DE19733053A1 - Oxide and metal coated transparent substrate useful for monitor - Google Patents

Abstract

In a transparent substrate bearing a sequence of a transparent low ohmic oxide coating, a thin transparent metal layer and a second oxide layer, the second oxide layer (4) is coated with a further thin transparent metal layer (5) and an oxide cover layer (6). Preferably, the oxide layers (2, 4, 6) are 30-70 nm thick indium-tin oxide (ITO) layers and the metal layers (3, 5) are 6-12 nm thick layers of silver alloyed with a small amount of copper.

Description

The invention relates to a transparent substrate with egg a transparent, low-resistance coating, which an oxide applied directly to the substrate layer, on top of that a thin, transparent metal layer and has a second oxide layer thereon.

Such a transparent substrate is, for example, in DE 42 39 355 A1 and can be used for large areas Displays (monitors) are used. The substrate has over a wavelength range between 400 and 600 nm a transmission of over 80%, which is for monitor users is advantageous. At longer wavelengths, the falls However, transmission drops significantly below 80%, which means in following reflection a red color impression arises that in various applications, especially in large areas display is perceived as annoying. Since the Be layering have a low electrical resistance must exist to avoid the transmission drop not the possibility of reducing the layer thickness the metal layer.

The invention is based on the problem of a substrate to develop with such a coating, which in a wavelength range between 400 and 700 nm has the highest possible constant, high transmission, so that a Red light impression can be avoided.
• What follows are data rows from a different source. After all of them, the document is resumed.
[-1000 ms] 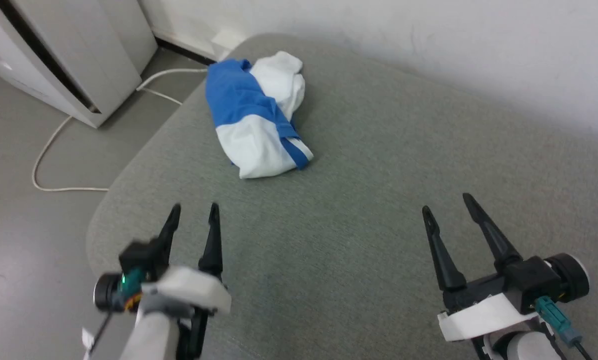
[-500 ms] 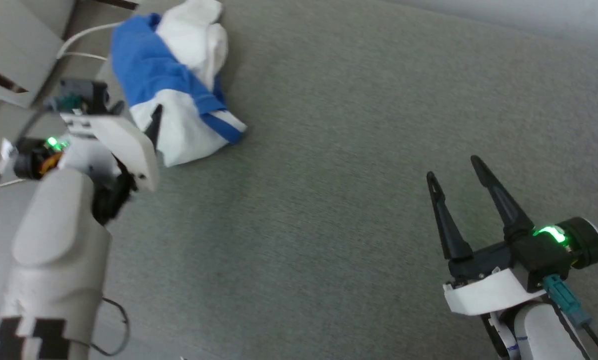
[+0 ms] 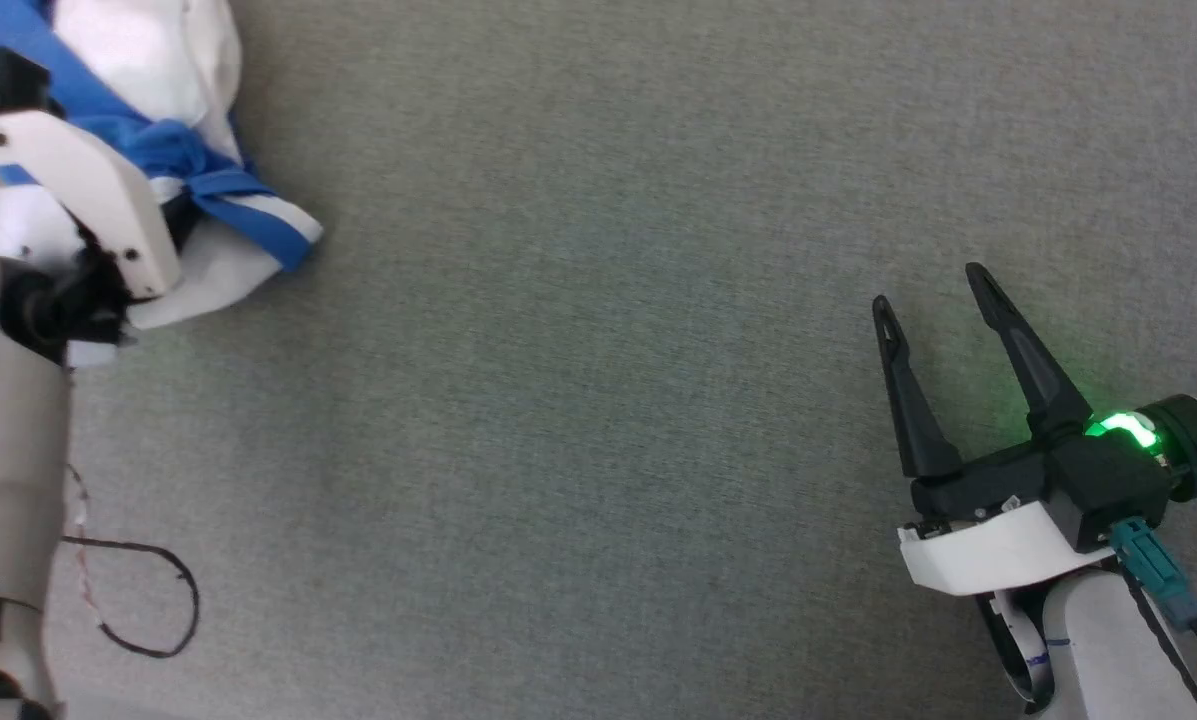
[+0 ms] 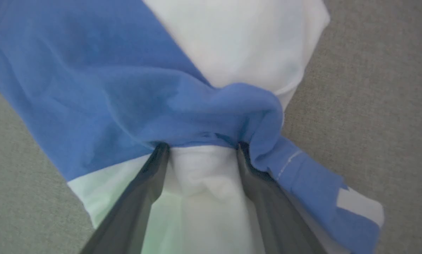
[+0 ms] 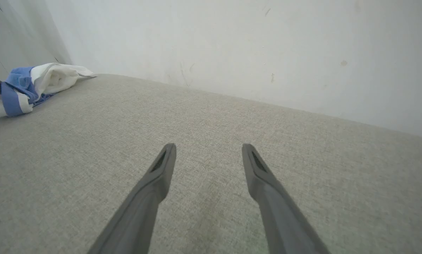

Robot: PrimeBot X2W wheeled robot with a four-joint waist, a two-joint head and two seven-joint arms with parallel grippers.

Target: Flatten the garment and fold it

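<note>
You have the crumpled white shirt with blue sleeves (image 3: 198, 40) lying at the far left of the grey fabric-covered counter (image 3: 598, 350); your left gripper (image 4: 200, 148) has its jaws released, tips pressed into the folds; your right gripper (image 3: 930, 287) hovers well apart, jaws released.

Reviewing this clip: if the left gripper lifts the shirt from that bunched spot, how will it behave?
Probably floppy: the shirt lies crumpled in soft folds, so it should sag and unfurl. Likely light, being thin cloth. It may drag rather than slide on the textured grey cushion.
</note>
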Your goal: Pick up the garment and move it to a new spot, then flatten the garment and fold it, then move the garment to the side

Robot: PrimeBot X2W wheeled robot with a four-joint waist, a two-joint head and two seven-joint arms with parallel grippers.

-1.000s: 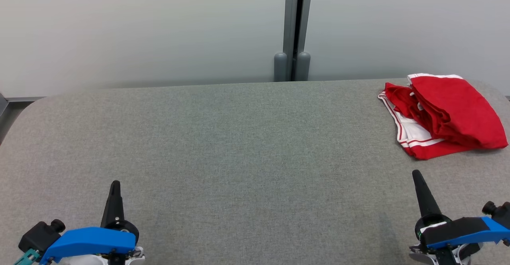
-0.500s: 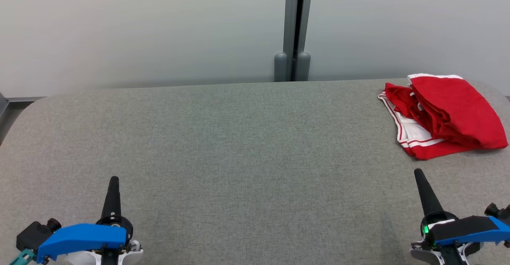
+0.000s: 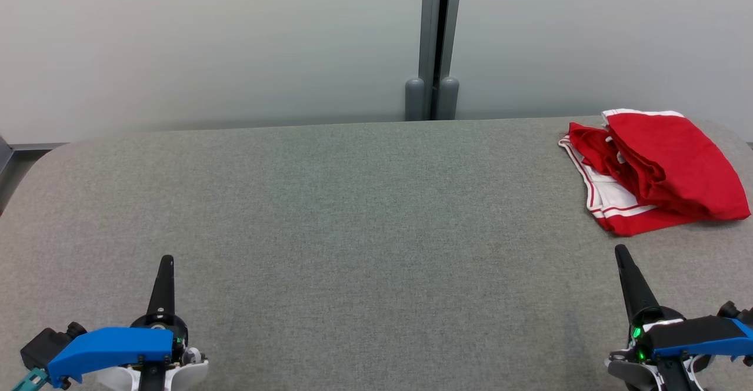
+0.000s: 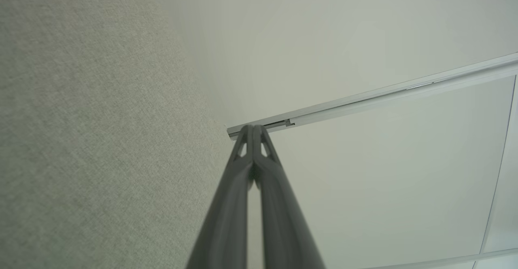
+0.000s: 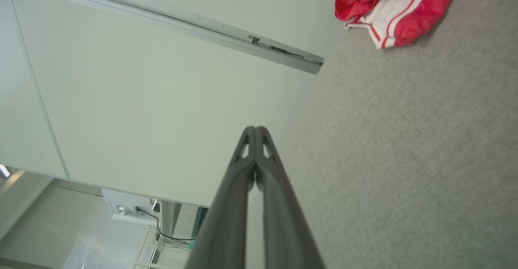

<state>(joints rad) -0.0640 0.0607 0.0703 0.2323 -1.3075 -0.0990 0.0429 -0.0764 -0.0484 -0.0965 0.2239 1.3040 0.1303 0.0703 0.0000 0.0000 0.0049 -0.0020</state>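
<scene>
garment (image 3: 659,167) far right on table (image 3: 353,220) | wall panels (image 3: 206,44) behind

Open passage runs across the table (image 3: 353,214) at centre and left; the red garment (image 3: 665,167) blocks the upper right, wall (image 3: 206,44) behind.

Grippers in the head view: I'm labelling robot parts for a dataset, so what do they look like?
The left gripper and right gripper each have long, tapering dark jaws and a bright blue cover over black-and-white housing; the right shows small green lights.
</scene>
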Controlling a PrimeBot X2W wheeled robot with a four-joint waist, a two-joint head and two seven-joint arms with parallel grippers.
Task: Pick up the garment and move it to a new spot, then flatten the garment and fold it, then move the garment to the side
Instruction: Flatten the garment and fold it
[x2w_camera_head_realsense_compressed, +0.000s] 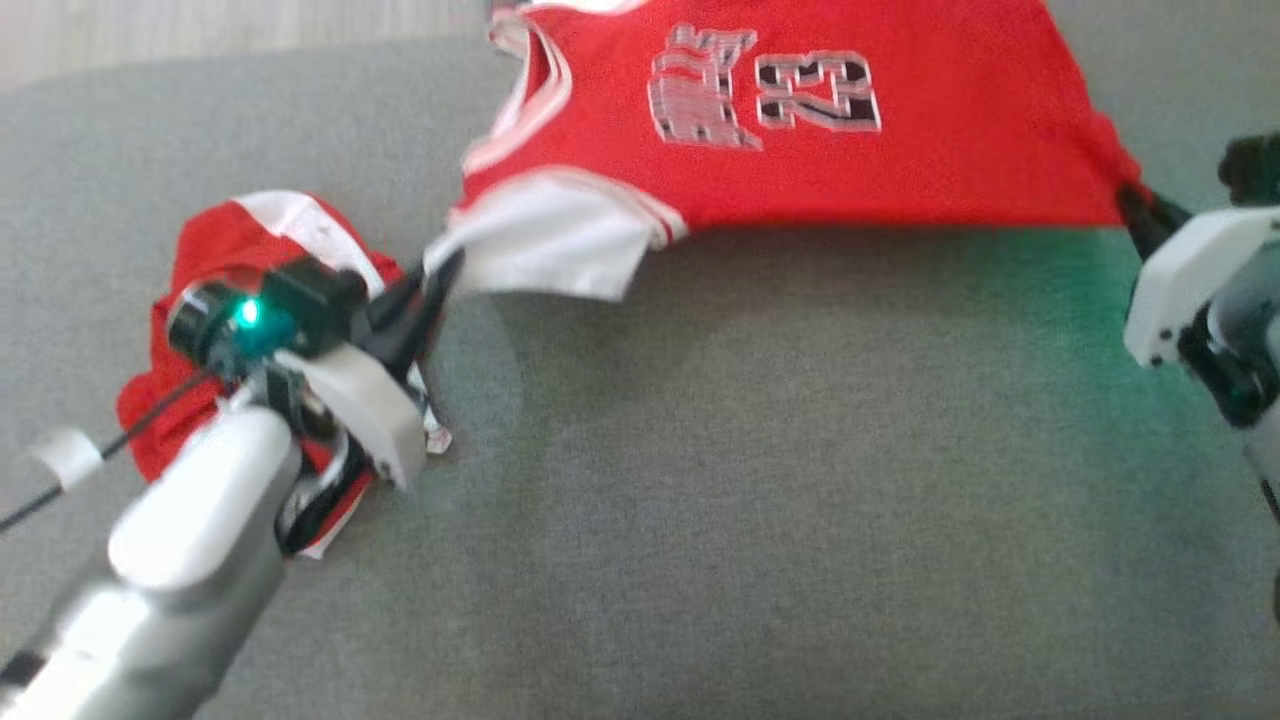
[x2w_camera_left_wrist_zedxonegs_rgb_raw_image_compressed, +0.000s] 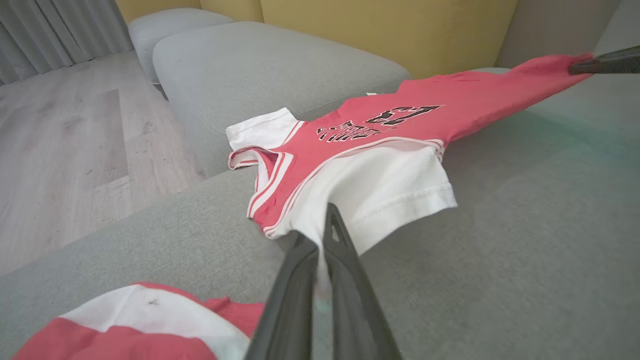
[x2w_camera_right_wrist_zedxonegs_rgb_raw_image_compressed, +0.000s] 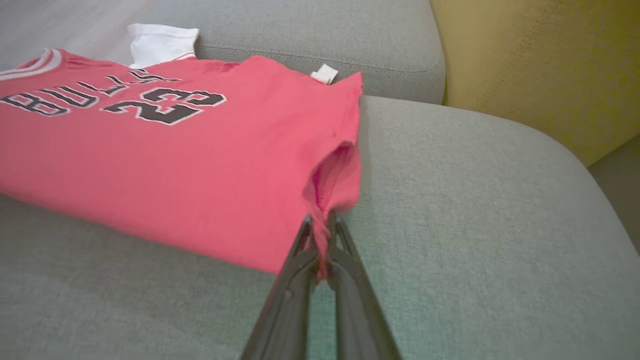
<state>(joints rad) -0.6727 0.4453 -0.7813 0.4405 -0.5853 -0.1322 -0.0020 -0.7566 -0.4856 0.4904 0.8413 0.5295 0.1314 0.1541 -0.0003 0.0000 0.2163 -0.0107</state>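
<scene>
Left gripper (x2w_camera_head_realsense_compressed: 438, 272): closed; the edge of the white short sleeve (x2w_camera_left_wrist_zedxonegs_rgb_raw_image_compressed: 385, 190) is pinched between its two dark fingers.
Right gripper (x2w_camera_right_wrist_zedxonegs_rgb_raw_image_compressed: 320, 227): closed; the red hem corner (x2w_camera_right_wrist_zedxonegs_rgb_raw_image_compressed: 336, 172) is clamped, bunched into a small fold at the fingertips.
Garment: a red jersey-style shirt with white sleeves and a black-and-white chest print (x2w_camera_head_realsense_compressed: 960, 150); it is held stretched between both grippers; the near edge is raised off the grey fabric sofa cushion (x2w_camera_head_realsense_compressed: 750, 500), while the far edge seems to rest on it.
Key relation: the shirt's long axis runs from one gripper to the other, straight across the head view; the sleeve and collar end lies at the left gripper, the hem end at the right; from each set of fingertips the cloth lies forward and inward, away from the robot; neither arm is nearer, since each holds one end.
Arm pose: the left forearm is angled up from the lower left, fingers pointing inward and away; the right wrist is seen at the right edge, fingers pointing inward.
Nearby: a crumpled red-and-white second garment (x2w_camera_head_realsense_compressed: 205, 255) lies under the left wrist, apart from the held shirt.
Judged step: laying out and flattening; an even lowering by both arms, with the tension kept, is probably called for.
</scene>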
This problem is solved according to the invention in that on the second oxide layer another, thin, transparent annuity metal layer and then as a top layer an oxide layer is provided.  

Surprisingly, it turned out that the second Metal layer and the top layer of the transmission waste in the red light area can be avoided without the Transmission in the rest of the visible spectral range is significantly reduced. The two metal layers can NEN each have the same layer thickness as that Metal layer according to DE 42 39 355 A1, so that we against the overall stronger metal coating of the elek trical resistance reduced and with a transmission an electrical resistance of the layer system of more than 80% tems of about 5.5 ohms / sq. and with a transmission of 70% a resistance of only 2.5 ohms / sq. are reachable. The substrate according to the invention can be produced with little additional effort in sputtering systems, because in them anyway to create the first three Layer a target with a metal oxide and a target must be present with pure metal.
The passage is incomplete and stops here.